Data block >>
-- Opening Marker --

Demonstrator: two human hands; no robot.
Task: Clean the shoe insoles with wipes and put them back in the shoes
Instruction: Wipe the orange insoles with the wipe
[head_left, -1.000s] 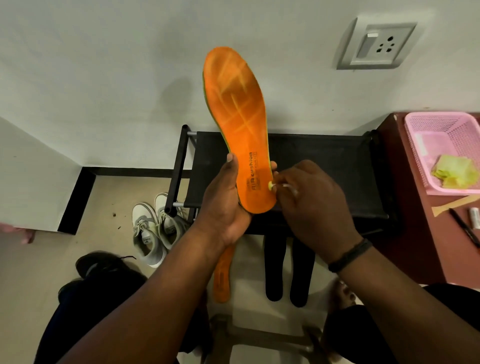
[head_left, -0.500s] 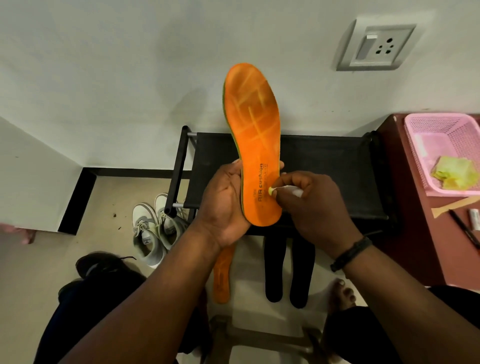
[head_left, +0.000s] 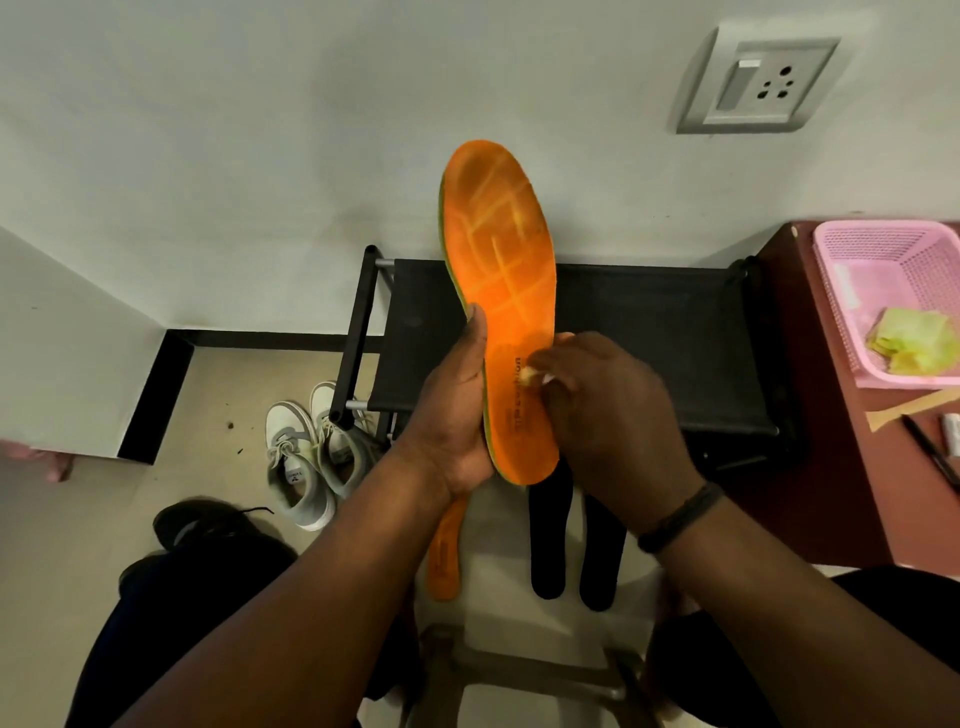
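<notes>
My left hand (head_left: 457, 410) grips an orange insole (head_left: 501, 249) by its heel edge and holds it upright, toe up, printed face toward me. My right hand (head_left: 613, 415) pinches a small whitish wad of wipe (head_left: 532, 375) and presses it against the insole's heel area near the printed text. A second orange insole (head_left: 444, 556) lies on the floor below, partly hidden by my left forearm. Two black insoles (head_left: 571, 551) lie side by side to its right. A pair of white sneakers (head_left: 306, 447) stands on the floor at the left, and a black shoe (head_left: 202, 525) sits nearer me.
A black shoe rack (head_left: 649, 332) stands against the wall behind the insole. At the right, a maroon table (head_left: 810, 415) carries a pink basket (head_left: 883, 249) with yellow-green used wipes (head_left: 909, 340), plus a pen (head_left: 930, 452). A wall socket (head_left: 753, 83) is up right.
The insole has moved down and to the right, closer to me. My right hand has shifted onto the heel area with the wipe and now looks blurred from motion.
</notes>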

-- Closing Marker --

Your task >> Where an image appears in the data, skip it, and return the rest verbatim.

Answer >>
Demonstrator: two human hands; no robot.
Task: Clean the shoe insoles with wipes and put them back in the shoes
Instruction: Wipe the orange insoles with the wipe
[head_left, -1.000s] 
[head_left, -0.500s] 
[head_left, +0.000s] 
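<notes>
My left hand (head_left: 457, 410) grips an orange insole (head_left: 501, 249) by its heel edge and holds it upright, toe up, printed face toward me. My right hand (head_left: 613, 415) pinches a small whitish wad of wipe (head_left: 532, 375) and presses it against the insole's heel area near the printed text. A second orange insole (head_left: 444, 556) lies on the floor below, partly hidden by my left forearm. Two black insoles (head_left: 571, 551) lie side by side to its right. A pair of white sneakers (head_left: 306, 447) stands on the floor at the left, and a black shoe (head_left: 202, 525) sits nearer me.
A black shoe rack (head_left: 649, 332) stands against the wall behind the insole. At the right, a maroon table (head_left: 810, 415) carries a pink basket (head_left: 883, 249) with yellow-green used wipes (head_left: 909, 340), plus a pen (head_left: 930, 452). A wall socket (head_left: 753, 83) is up right.
The insole has moved down and to the right, closer to me. My right hand has shifted onto the heel area with the wipe and now looks blurred from motion.
</notes>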

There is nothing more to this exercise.